L’eritropoietina, conosciuta comunemente sotto il nome di Epo, è sempre salita agli onori della cronaca per essere stata utilizzata per lungo tempo come un farmaco dopante nel le attività agonistiche calcistiche. Ora potrebbe trovare una collocazione decisamente migliore e più alta rallentando la progressione della Sla, la sclerosi laterale amiotrofica ed i suoi sintomi. E’ questo lo studio facente parte del progetto Eposs dell’Istituto neurologico Besta di Milano, una delle iniziative di ricerche finanziate dall’Arisla, Fondazione italiana per la ricerca sulla sla.Il progetto, già ventilato lo scorso maggio, trova finalmente sbocco ufficiale grazie all’arrivo dei fondi necessari. Questa patologia, attualmente priva di cure risolutive non solo inficia in maniera costante le condizioni di vita delle persone colpite ma porta ad una progressiva morte.

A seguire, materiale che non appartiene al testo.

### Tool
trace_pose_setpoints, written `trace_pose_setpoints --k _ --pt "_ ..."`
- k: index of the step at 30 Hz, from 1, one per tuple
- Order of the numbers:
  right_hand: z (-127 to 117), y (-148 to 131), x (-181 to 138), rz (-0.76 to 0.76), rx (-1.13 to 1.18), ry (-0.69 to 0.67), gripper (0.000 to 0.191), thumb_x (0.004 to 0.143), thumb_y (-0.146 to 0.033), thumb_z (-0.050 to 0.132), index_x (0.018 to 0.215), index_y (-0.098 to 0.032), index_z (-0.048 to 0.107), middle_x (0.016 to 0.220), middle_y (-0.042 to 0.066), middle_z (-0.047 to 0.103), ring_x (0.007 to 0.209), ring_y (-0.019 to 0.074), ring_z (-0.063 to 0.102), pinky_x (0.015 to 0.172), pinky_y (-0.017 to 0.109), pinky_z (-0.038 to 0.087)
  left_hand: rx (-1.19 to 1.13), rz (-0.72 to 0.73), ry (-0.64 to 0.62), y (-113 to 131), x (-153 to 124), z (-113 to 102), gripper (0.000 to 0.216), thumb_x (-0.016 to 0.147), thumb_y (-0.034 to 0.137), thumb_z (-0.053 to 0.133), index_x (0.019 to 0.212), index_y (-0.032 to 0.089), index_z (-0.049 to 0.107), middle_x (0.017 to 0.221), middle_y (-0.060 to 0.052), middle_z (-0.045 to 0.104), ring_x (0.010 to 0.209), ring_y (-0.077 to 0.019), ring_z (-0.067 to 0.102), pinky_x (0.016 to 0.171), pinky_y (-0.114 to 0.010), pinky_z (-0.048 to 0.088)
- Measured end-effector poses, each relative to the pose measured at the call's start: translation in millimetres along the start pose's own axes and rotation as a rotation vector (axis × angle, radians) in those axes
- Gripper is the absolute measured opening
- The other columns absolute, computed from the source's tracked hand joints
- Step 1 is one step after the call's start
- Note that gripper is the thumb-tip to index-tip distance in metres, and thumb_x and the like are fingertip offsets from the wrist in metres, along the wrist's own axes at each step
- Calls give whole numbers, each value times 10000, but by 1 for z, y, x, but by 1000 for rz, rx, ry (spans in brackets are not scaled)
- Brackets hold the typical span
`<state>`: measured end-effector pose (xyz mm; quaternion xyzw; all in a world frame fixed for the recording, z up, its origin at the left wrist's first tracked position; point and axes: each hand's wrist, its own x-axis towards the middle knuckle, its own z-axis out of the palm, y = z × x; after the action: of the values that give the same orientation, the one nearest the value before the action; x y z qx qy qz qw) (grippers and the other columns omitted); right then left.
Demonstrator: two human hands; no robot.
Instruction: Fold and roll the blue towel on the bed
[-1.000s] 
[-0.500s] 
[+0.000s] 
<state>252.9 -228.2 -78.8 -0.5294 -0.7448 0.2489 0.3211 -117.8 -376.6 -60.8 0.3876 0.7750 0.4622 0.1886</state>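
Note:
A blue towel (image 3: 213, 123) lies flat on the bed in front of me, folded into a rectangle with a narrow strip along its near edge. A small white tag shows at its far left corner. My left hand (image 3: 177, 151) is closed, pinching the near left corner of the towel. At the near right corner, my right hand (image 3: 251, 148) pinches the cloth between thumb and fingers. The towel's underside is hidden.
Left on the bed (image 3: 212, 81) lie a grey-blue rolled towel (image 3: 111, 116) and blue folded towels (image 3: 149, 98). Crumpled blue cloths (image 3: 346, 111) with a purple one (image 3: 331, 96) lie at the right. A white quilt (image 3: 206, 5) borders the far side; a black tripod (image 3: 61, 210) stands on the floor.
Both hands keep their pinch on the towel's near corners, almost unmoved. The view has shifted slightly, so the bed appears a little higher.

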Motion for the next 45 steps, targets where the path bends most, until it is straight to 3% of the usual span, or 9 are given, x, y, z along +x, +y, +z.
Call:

Come spiega Giulio Pompilio, il direttore scientifico dell’Arisla:
Questo studio testerà l’epo su un gruppo di 50 pazienti per stabilire la tollerabilità e il dosaggio giusto, in modo da stimare l’eventuale efficacia del farmaco.

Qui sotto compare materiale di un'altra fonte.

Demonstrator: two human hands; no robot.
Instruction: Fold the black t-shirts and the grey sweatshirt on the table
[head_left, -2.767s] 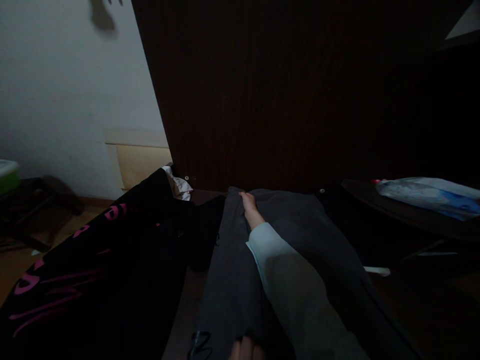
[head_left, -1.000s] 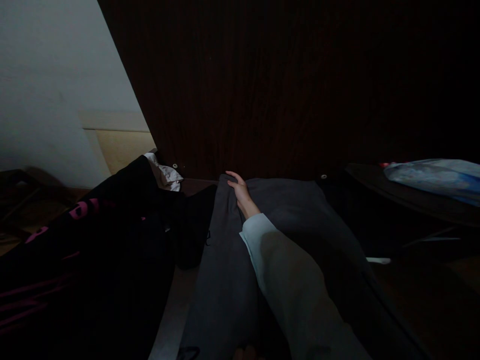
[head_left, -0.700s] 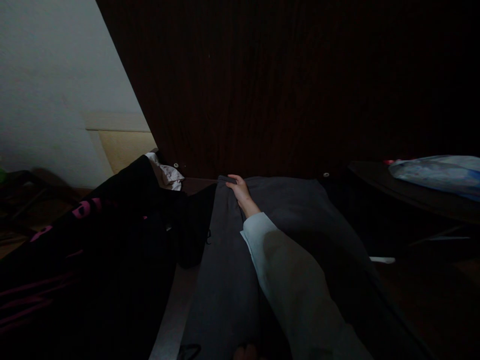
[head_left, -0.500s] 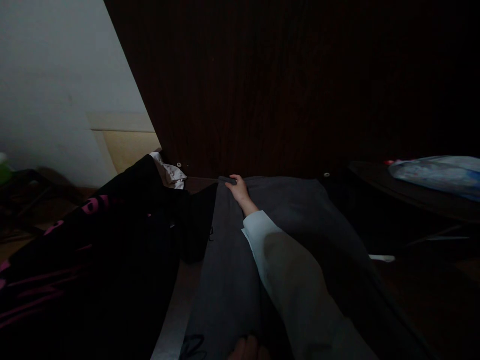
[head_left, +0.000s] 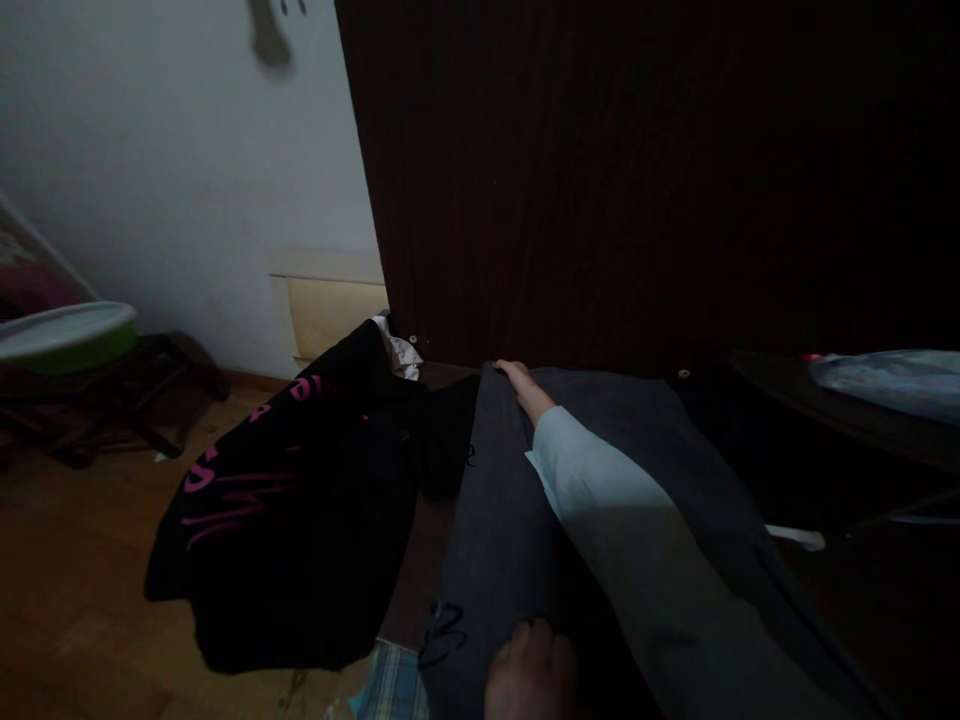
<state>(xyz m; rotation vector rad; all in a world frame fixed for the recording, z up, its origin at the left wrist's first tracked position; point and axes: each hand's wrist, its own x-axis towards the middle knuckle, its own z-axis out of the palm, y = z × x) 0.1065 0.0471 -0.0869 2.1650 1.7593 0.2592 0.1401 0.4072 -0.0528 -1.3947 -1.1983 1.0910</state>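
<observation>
A dark grey garment (head_left: 499, 530) with black lettering lies spread in front of me, its kind unclear. At its far edge my right hand (head_left: 525, 385) is closed on the cloth, thumb and fingers pinching a fold; the pale sleeve of that arm reaches in from the lower right. Close to me, at the bottom of the view, my left hand (head_left: 532, 670) is curled knuckles-up on the same garment. Its fingertips are hidden. Left of the grey cloth lies a black garment (head_left: 315, 520) with pink lettering, hanging down over the side.
A tall dark wooden panel (head_left: 600, 200) rises behind the garments. At the left, a green and white basin (head_left: 75, 340) sits on a dark stool (head_left: 142, 400) over wooden floor. A plastic-wrapped bundle (head_left: 892, 385) lies at the right. Plaid cloth (head_left: 394, 685) shows at the bottom.
The view has swung left, bringing in the basin and more floor. Both hands stay on the grey garment; more of my left hand now shows.
</observation>
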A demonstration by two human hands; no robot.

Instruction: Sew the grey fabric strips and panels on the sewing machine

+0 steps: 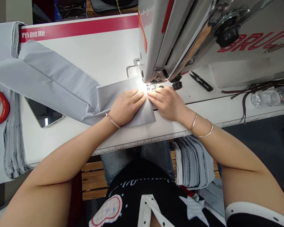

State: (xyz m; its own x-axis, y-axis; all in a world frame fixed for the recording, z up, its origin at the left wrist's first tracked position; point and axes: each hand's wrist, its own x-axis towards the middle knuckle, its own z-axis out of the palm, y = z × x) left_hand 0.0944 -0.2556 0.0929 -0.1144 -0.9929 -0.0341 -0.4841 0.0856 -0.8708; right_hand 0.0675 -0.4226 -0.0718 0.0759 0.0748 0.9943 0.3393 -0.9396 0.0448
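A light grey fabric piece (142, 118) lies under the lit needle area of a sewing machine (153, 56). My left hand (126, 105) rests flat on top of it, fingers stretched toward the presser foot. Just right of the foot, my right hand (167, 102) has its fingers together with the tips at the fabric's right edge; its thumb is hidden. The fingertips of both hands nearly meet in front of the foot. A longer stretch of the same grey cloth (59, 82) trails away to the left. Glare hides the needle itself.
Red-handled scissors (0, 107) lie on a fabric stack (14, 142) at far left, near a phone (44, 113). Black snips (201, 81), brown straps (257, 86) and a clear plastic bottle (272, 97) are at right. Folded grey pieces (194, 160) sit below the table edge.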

L’idea di utilizzare l’ormone dell’epo, in grado di aumentare il numero dei globuli rossi contenuti nel sangue nasce da studi pregressi che avevano sottolineato come la sostanza fosse in grado di proteggere i neuroni dal processo, tipico, di degenerazione relativo alla patologua. Tra gli obiettivi perseguiti dallo studio del Besta, quello di fare chiarezza sui meccanismi molecolari che regolano l’effetto terapeutico di questo ormone sintetico, ed individuare quelli che sono gli indicatori di progressione della malattia, da utilizzare come biomarcatori.

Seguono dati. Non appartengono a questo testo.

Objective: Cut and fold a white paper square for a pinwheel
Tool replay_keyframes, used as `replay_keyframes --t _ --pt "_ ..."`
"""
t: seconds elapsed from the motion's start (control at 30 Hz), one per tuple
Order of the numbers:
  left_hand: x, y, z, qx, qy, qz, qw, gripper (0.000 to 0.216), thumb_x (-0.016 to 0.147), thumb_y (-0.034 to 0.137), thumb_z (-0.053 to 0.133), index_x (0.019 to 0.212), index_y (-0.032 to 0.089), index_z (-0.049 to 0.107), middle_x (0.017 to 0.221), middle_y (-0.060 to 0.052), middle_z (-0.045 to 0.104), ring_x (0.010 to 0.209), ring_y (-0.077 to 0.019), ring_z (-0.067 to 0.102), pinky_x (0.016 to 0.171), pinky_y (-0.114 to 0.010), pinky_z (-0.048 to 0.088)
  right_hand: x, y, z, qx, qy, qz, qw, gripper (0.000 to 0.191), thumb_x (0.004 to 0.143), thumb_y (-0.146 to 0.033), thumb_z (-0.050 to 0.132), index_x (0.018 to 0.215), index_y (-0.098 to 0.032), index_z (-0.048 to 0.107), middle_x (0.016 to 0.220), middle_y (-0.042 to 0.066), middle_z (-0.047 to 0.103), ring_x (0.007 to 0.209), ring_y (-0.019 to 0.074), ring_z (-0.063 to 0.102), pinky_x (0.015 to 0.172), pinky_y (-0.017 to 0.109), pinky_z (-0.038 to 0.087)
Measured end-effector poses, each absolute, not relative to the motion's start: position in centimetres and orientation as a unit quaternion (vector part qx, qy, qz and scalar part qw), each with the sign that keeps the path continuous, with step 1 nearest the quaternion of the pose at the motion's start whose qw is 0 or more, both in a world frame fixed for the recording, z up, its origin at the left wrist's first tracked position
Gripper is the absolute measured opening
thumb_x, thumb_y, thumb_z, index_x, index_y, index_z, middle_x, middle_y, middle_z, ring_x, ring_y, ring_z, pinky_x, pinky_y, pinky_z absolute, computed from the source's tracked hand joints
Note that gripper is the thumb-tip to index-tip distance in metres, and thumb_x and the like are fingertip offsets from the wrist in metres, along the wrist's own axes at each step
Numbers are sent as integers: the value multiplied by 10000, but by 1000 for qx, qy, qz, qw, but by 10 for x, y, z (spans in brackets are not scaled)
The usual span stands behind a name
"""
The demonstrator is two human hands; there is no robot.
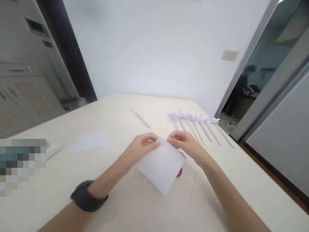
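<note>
My left hand and my right hand both pinch the far edge of a white sheet of paper, held just above the cream table. The fingers of both hands are curled closed on that edge. A small red object peeks out from under the sheet's right side. A dark band sits on my left wrist.
A row of several white paper pinwheels on sticks lies at the far right of the table. Two white sticks lie beyond my hands, a flat white sheet to the left. A person stands past the open doorway on the right.
</note>
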State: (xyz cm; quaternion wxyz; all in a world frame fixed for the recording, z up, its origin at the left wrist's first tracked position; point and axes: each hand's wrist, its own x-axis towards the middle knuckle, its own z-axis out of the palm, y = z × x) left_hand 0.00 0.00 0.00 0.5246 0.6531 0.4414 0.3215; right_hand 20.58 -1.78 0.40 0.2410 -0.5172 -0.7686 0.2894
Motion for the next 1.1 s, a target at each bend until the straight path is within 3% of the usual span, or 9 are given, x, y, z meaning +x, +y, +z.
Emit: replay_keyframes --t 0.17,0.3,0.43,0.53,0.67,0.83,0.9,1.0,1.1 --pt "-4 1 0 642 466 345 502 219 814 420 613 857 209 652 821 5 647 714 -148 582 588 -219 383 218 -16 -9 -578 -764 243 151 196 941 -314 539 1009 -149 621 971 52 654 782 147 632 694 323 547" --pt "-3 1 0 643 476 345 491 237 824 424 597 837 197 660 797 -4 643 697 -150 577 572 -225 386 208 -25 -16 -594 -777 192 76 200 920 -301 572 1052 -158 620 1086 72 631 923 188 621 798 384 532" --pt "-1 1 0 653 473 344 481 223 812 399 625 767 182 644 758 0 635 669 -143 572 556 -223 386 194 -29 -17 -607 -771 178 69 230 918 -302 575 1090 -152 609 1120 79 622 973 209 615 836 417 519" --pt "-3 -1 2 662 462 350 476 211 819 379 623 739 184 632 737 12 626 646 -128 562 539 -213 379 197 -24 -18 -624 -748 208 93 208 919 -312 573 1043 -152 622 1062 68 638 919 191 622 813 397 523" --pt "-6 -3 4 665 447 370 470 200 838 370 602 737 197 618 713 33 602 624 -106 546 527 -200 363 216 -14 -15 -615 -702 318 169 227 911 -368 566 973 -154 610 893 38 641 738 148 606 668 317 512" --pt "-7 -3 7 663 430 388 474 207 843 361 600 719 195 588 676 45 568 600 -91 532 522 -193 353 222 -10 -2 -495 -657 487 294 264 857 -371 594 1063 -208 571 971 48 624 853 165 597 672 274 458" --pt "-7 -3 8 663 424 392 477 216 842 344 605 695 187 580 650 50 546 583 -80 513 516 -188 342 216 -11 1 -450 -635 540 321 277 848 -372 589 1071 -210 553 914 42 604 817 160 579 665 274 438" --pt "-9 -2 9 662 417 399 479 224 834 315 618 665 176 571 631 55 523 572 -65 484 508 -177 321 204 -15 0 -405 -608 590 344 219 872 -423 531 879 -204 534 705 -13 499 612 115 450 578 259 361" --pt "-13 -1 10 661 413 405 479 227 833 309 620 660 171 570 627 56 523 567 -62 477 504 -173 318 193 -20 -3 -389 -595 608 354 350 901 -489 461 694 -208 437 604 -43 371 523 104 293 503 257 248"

Si tratta di uno degli studi finanziati dalla Fondazione: l’altro sul quale l’attenzione si è focalizzata con particolare veemenza riguarda l’impianto nel midollo spinale di “cellule staminali ringiovanite”, ovvero modificate in laboratorio fino al raggiungimento delle caratteristiche tipicamente embrionali.
Commenta ancora Pompilio:
L’idea è di studiare in laboratorio il processo degenerativo del motoneurone nella sla, perché farlo direttamente nei pazienti è impossibile. In laboratorio si potranno così ricreare i motoneuroni malati facendoli derivare direttamente dai malati di sla, vedere cosa succede alle cellule e se le staminali neuronali da Ips, ottenute dai tessuti di persone sane, possono aiutare ed essere efficaci dopo trapianto.